A mídia nos estarreceu com a trágica notícia de um menino de 10 anos que atirou contra a professora e terminou suicidando. Que se passa com a sociedade em que uma criança chega a esse extremo?
A curiosidade explicativa vasculhará a família, a escola, os adultos próximos do menor. Os psicanalistas debruçar-se-ão sobre os seus possíveis traumas, sobre o íctus psicótico que o levou a essa loucura. Toda luz seja bem-vinda!
Enquanto isso, nos cabe observar por onde tem caminhado a cultura pós-moderna e como as crianças se inserem nela. Há muitos fatores culturais que nos alertam para eventuais repetições de gestos dessa natureza.
O próprio fato de estarmos escrevendo sobre ele, a publicidade que ele tem adquirido, o sensacionalismo da imprensa marrom, a provocação do impacto de tais fatos sobre a frágil fantasia das crianças correm o risco de acordar naquelas mal resolvidas ímpeto de lançar-se em aventura semelhante. Quanto mais alarde se dê a tais eventos, sobretudo no alcance imaginário das crianças, mais perigos lhes colocam na via.
Os fatos de agressão a diretores e professores nas escolas têm crescido, desde o desrespeito da agressão física até os casos de assassinatos. Isso tem acontecido por parte de alunos, de pais e de outros externos. Parece que a escola se tornou um objeto da violência agressiva da atual cultura ou do descaso do Estado, remunerando ridiculamente os profissionais da educação. Haja vista o caso de Minas Gerais, com longa greve dos professores em busca de mínimo de dignidade.

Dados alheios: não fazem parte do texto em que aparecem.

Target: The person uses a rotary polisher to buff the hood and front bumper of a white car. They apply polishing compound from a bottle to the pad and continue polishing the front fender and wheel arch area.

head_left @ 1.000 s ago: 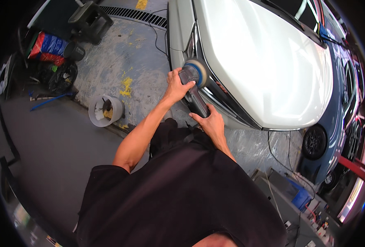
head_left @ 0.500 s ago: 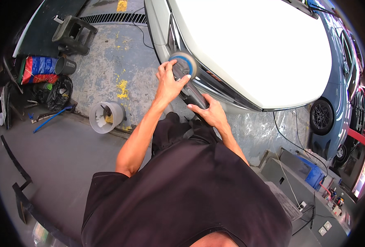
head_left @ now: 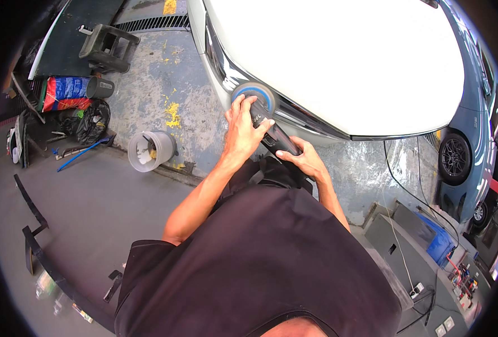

Voltemos à criança. Que fatores exercem sobre ela efeitos decisivos? Antes de tudo, a presença ou ausência de cuidado nos primeiros anos. A afetividade infantil acumula no profundo de seu ser as experiências positivas de cuidado, como energia para enfrentar a agressividade da vida. Pelo contrário, quando esse lhe falta, torna-se terrivelmente vulnerável à oscilação dos afetos. A bipolaridade se expressa com facilidade por carecer da base sólida do carinho e cuidado materno e paterno dos inícios.
Nunca se insiste demais na importância de tal cuidado para estruturar sadiamente a afetividade. Some-se a esse fato a formação do imaginário infantil. Aqui o papel da sociedade se torna decisivo.
Em vez de incentivar as crianças a viverem a infância na alegria das brincadeiras inocentes com primos e coleguinhas, a mídia tem-lhe povoado a imaginação de vídeos violentos, de horas inativas em face da TV ou do computador. As redes sociais, na infinidade incontrolável de sugestões, incentivos, provocações, têm arruinado em muitas crianças a ingenuidade dos brinquedos. Elas, na verdade, não brincam. Fazem-se adultos precoces. E então se põem a praticar atos de violência que já lhes frequentaram mil vezes a fantasia. Que alguma daquelas imagens se torne realidade não lhes custa muito. Basta um descuido dos pais, e eis o que vimos em São Paulo!
Se a tranquila Noruega se preocupou com os vídeos que açulam violência depois da loucura de Anders, já adulto, que dizer daqueles que batem sobre a imaginação infantil? Os filhos presos à internet enganam os pais quando pensam que eles então tranquilos e seguros. E talvez nesses momentos estejam a preparar alguma tormenta amanhã.
* João Batista Libânio é professor na Faculdade Jesuíta de Filosofia e Teologia (FAJE).
** Publicado originalmente no site Adital.